Task description:
After locating the line that contains "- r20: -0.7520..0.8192" in the data below, set down exactly that line and each one after it through the line that contains "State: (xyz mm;", and nothing more.

Data excerpts:
━━━━
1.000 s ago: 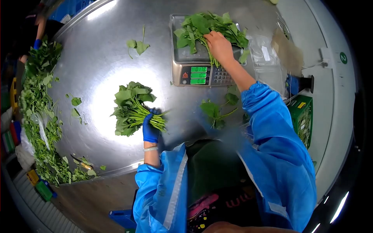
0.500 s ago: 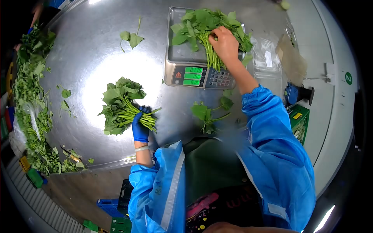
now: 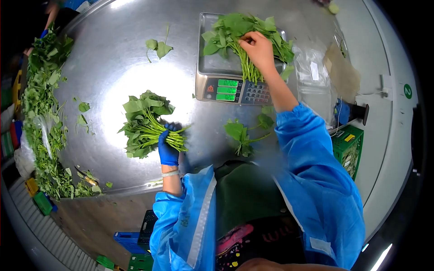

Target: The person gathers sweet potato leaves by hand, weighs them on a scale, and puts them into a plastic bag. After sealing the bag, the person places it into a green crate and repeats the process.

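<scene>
My left hand [image 3: 168,147], in a blue glove, is wrapped round the stems of a bunch of leafy greens [image 3: 143,128], held low over the metal table with the leaves pointing left. On the tray of a digital scale [image 3: 212,88] lies a second bunch of leafy greens [image 3: 251,63], its cut stems toward me. My bare right hand [image 3: 257,47] is over this bunch, thumb and fingertips pinched at its stems and leaves. The green display reads about 0.202 on its top line.
Loose sprigs [image 3: 244,137] lie in front of the scale, and a small sprig [image 3: 159,47] lies farther back. A long heap of greens [image 3: 43,122] lines the left edge. Clear plastic bags [image 3: 312,72] sit right of the scale. A green crate [image 3: 348,149] stands at the right.
The scale's top line has risen from about 0.175 to 0.202. My right hand stays at the bunch on the tray, its fingers shifted slightly. The left hand keeps its bunch; the view has shifted a little.
</scene>
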Demonstrator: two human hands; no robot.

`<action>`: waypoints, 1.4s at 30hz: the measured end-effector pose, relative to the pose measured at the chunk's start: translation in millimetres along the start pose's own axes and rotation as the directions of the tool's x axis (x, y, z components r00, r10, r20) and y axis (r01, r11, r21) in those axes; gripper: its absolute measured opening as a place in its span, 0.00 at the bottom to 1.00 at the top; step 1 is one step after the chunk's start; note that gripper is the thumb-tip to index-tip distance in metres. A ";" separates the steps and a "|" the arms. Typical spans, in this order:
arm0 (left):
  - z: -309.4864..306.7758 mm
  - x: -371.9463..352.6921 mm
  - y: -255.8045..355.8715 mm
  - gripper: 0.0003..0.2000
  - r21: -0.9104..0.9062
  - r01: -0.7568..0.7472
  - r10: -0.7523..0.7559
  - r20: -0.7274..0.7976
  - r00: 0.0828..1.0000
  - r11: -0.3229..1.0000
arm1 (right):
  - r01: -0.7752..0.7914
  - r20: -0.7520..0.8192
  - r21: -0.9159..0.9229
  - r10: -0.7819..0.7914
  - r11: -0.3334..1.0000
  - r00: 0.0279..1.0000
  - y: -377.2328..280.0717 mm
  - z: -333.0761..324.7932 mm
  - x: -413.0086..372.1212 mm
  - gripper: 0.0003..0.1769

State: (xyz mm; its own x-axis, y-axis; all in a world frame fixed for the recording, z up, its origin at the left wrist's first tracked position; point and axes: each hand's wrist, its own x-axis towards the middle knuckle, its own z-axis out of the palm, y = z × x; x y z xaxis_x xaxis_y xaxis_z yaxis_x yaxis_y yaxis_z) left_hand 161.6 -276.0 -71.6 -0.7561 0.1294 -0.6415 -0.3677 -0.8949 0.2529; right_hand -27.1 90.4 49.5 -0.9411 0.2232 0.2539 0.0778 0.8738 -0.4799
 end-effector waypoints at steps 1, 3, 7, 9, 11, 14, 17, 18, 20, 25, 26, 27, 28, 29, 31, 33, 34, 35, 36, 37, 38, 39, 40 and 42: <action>-0.1 -3.1 0.5 0.13 -0.014 0.001 -0.001 0.015 1.000 1.000 | -0.172 0.094 0.278 0.152 0.945 0.984 -0.6 -6.7 -2.6 0.11; -0.7 -8.3 -0.2 0.14 -0.032 0.005 -0.004 0.029 1.000 0.999 | -0.455 0.358 0.661 0.283 0.597 0.890 -14.3 -25.0 -10.3 0.11; 15.5 -20.4 -2.7 0.17 0.010 0.011 -0.011 0.033 0.999 1.000 | -0.497 0.434 0.825 0.263 0.267 0.862 -43.8 -41.2 -27.1 0.13; 20.0 -20.9 -8.5 0.16 0.059 0.001 -0.004 0.055 0.998 0.998 | -0.505 0.487 0.853 0.145 0.133 0.861 -52.5 -43.8 -33.6 0.15; 35.0 -25.4 -15.0 0.17 0.107 -0.043 0.035 0.075 0.997 0.993 | -0.523 0.508 0.846 0.142 0.100 0.850 -54.4 -38.8 -38.1 0.15; 56.0 -33.4 -18.5 0.17 0.110 0.021 -0.029 0.076 0.997 0.994 | -0.553 0.540 0.828 0.130 0.092 0.831 -57.1 -38.0 -43.2 0.17; 56.3 -31.3 -22.7 0.17 0.129 0.006 -0.023 0.137 0.990 0.992 | -0.536 0.536 0.844 0.094 -0.025 0.839 -69.2 -45.0 -48.9 0.18; 56.5 -31.1 -23.3 0.17 0.130 0.007 -0.025 0.139 0.990 0.991 | -0.546 0.547 0.837 0.097 -0.033 0.832 -73.5 -48.9 -49.8 0.16; 56.4 -33.1 -23.8 0.17 0.129 0.013 -0.026 0.104 0.994 0.992 | -0.556 0.557 0.830 0.105 -0.042 0.824 -77.6 -52.2 -51.3 0.15; 50.4 -37.0 -21.1 0.17 0.156 0.018 -0.022 0.029 0.999 0.988 | -0.640 0.642 0.766 0.041 -0.059 0.766 -85.7 -54.4 -56.2 0.17; 49.8 -37.5 -20.3 0.16 0.162 0.012 -0.014 0.011 1.000 0.987 | -0.639 0.642 0.767 0.040 -0.061 0.766 -86.5 -54.3 -57.4 0.17; 49.4 -38.6 -19.5 0.16 0.163 0.011 -0.013 0.011 1.000 0.987 | -0.643 0.645 0.757 -0.017 -0.116 0.764 -87.3 -53.9 -58.6 0.18; 50.9 -40.7 -19.0 0.16 0.162 0.003 -0.007 0.020 1.000 0.987 | -0.646 0.644 0.744 -0.073 -0.170 0.761 -88.0 -53.8 -60.2 0.19; 51.9 -42.3 -18.2 0.16 0.161 -0.004 -0.001 0.028 1.000 0.987 | -0.646 0.644 0.744 -0.074 -0.171 0.761 -90.1 -53.5 -61.5 0.19; 52.5 -43.4 -17.1 0.16 0.157 -0.005 0.003 0.014 1.000 0.988 | -0.640 0.623 0.754 -0.145 -0.151 0.768 -96.9 -54.1 -63.9 0.18; 51.9 -43.4 -16.3 0.16 0.153 -0.006 0.006 -0.002 1.000 0.988 | -0.664 0.651 0.739 -0.137 -0.114 0.747 -106.5 -62.5 -65.2 0.17; 50.2 -43.1 -15.9 0.16 0.140 0.003 -0.004 0.010 1.000 0.990 | -0.687 0.677 0.722 -0.127 -0.076 0.725 -110.3 -64.4 -65.9 0.16; 48.6 -42.7 -15.3 0.16 0.127 0.012 -0.015 0.023 1.000 0.992 | -0.688 0.677 0.722 -0.127 -0.077 0.725 -112.1 -61.2 -67.5 0.16; 47.7 -42.3 -15.2 0.16 0.127 0.012 -0.015 0.022 1.000 0.992 | -0.697 0.691 0.713 -0.099 -0.077 0.716 -113.0 -56.7 -69.7 0.16; 46.8 -41.9 -15.0 0.16 0.124 0.012 -0.014 0.014 1.000 0.992 | -0.707 0.703 0.703 -0.072 -0.076 0.708 -114.5 -53.6 -71.0 0.16; 45.4 -41.8 -14.9 0.16 0.121 0.012 -0.013 0.006 1.000 0.993 | -0.707 0.704 0.703 -0.072 -0.077 0.707 -116.8 -53.5 -71.1 0.16; 42.2 -41.4 -14.9 0.16 0.121 0.012 -0.013 0.004 1.000 0.993 | -0.716 0.713 0.694 -0.066 -0.073 0.698 -119.4 -54.4 -70.8 0.17; 38.0 -40.5 -14.6 0.17 0.114 0.017 -0.019 0.015 1.000 0.993 | -0.726 0.723 0.684 -0.060 -0.070 0.688 -121.5 -54.5 -71.2 0.19; 31.7 -37.9 -14.1 0.17 0.109 0.024 -0.028 0.031 0.999 0.994 | -0.721 0.710 0.685 -0.130 -0.103 0.692 -120.0 -50.4 -74.9 0.19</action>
State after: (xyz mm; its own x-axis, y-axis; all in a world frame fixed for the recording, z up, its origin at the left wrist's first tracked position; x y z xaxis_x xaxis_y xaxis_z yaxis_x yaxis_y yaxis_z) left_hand 178.2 -254.8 -27.9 -0.7619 0.1674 -0.6257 -0.4429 -0.8396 0.3146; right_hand 50.6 -9.4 130.4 -0.8952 -0.2657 -0.3579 0.4457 -0.5467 -0.7089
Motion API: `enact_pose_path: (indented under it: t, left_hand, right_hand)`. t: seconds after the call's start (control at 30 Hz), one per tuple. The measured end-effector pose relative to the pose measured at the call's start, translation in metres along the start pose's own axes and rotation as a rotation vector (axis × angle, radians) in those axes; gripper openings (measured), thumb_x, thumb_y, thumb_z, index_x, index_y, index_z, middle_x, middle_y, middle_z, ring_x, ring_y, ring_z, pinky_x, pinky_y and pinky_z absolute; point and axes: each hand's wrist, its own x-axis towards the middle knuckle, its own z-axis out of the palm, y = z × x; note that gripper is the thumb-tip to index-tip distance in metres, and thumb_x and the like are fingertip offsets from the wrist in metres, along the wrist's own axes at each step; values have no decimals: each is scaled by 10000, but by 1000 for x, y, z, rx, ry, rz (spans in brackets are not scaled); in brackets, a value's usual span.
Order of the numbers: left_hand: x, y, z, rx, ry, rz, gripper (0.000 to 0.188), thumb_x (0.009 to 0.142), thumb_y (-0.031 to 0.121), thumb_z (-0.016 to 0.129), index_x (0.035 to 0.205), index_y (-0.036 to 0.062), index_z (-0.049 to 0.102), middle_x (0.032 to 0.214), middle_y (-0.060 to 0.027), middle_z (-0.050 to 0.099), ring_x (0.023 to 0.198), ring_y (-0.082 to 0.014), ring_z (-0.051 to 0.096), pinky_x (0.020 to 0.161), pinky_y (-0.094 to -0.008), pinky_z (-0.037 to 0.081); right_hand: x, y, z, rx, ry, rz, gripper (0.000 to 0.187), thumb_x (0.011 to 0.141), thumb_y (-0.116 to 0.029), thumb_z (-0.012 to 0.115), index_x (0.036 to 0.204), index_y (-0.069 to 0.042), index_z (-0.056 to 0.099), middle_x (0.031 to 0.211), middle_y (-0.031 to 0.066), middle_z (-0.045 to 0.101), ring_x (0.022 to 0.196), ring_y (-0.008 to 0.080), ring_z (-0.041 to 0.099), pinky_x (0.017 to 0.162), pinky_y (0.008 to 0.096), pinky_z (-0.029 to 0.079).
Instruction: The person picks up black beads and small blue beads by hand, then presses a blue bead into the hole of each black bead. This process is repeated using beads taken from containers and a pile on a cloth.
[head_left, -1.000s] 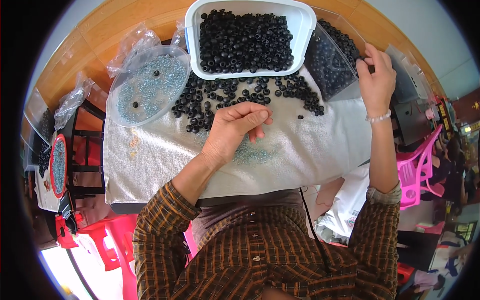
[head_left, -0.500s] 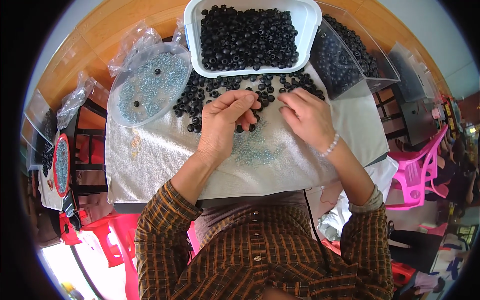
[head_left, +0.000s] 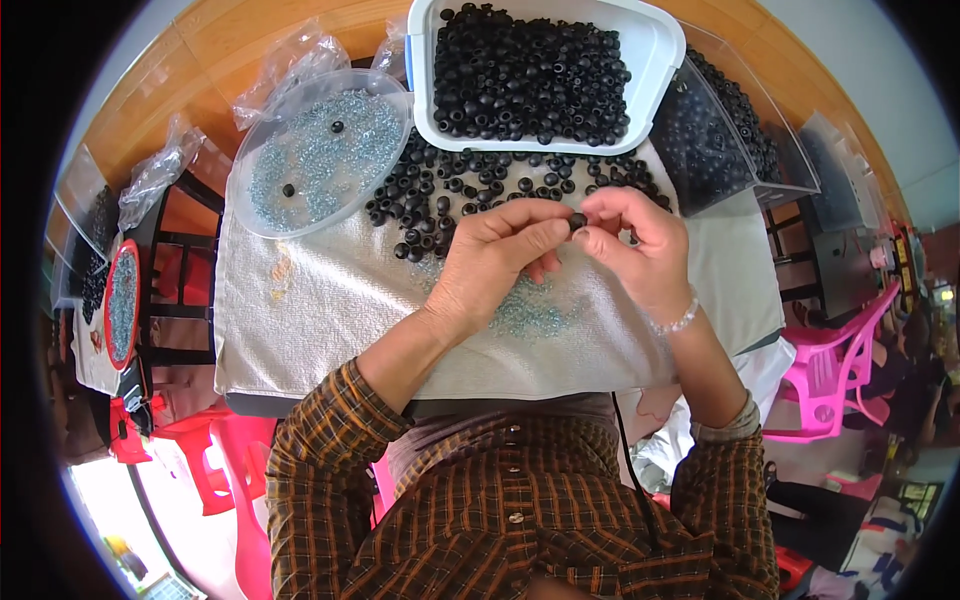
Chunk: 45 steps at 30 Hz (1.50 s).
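A single black bead [head_left: 577, 221] sits at the meeting fingertips of my two hands, above the cloth. My left hand [head_left: 500, 250] pinches at it with thumb and forefinger. From the other side, the thumb and forefinger of my right hand [head_left: 648, 245] close on the same bead. Below them, small clear-blue beads [head_left: 530, 310] lie in a loose patch on the white towel [head_left: 330, 340]. Many loose black beads [head_left: 425, 190] are scattered just beyond my hands. Whether anything else is tucked in my curled fingers is hidden.
A white tub [head_left: 425, 100] full of black beads stands at the back. Left of it, a round clear lid [head_left: 243, 205] holds clear-blue beads and two black ones. A transparent box [head_left: 790, 187] of black beads is at the right, with plastic bags [head_left: 290, 70] at the back left.
My right hand has come in to meet my left fingertips, and a black bead now shows between them. The whole view has shifted slightly.
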Motion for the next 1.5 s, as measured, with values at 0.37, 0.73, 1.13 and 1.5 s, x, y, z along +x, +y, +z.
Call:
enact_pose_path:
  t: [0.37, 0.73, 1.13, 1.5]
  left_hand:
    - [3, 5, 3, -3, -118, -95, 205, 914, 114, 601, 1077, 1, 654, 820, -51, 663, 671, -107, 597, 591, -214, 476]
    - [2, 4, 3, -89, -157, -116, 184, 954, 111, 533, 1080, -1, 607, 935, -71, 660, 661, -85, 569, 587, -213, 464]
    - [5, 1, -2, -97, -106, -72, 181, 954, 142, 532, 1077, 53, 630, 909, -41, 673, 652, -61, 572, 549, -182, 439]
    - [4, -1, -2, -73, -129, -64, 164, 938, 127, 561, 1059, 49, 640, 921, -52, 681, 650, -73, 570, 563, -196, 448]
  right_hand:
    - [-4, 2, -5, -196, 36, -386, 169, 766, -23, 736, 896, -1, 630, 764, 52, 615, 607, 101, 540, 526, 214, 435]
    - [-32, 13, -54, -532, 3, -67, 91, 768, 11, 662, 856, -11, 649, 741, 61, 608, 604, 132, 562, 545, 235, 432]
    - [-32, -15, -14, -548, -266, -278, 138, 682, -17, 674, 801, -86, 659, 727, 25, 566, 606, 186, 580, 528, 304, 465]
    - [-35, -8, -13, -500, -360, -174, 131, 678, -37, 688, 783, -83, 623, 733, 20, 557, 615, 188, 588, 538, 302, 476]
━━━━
Response:
  - r20: -0.7520..0.8192
  - r21: -0.9159..0.9229
  - r10: -0.7819..0.7914
  - r11: -0.3334..1.0000
  - r00: 0.0279..1.0000
  - y: -377.2328..280.0717 mm
  - z: -333.0761..324.7932 mm
  - x: -413.0086..372.1212 mm
  - gripper: 0.0003..0.1769

State: (xyz mm; its own x-axis, y-axis; all in a world frame fixed for the recording, z up, its origin at the left wrist's first tracked position; point and axes: each hand's wrist, its own x-axis towards the middle knuckle, its own z-axis out of the palm, y = z × x; x y z xaxis_x xaxis_y xaxis_z yaxis_x yaxis_y yaxis_z) left_hand 161.6 -276.0 -71.6 -0.7561 0.1294 -0.6415 -0.3677 -0.8949 0.2529; right_hand -27.1 90.4 49.5 -0.9411 0.2232 0.2539 0.0778 0.8738 -0.4799

The response is now finished.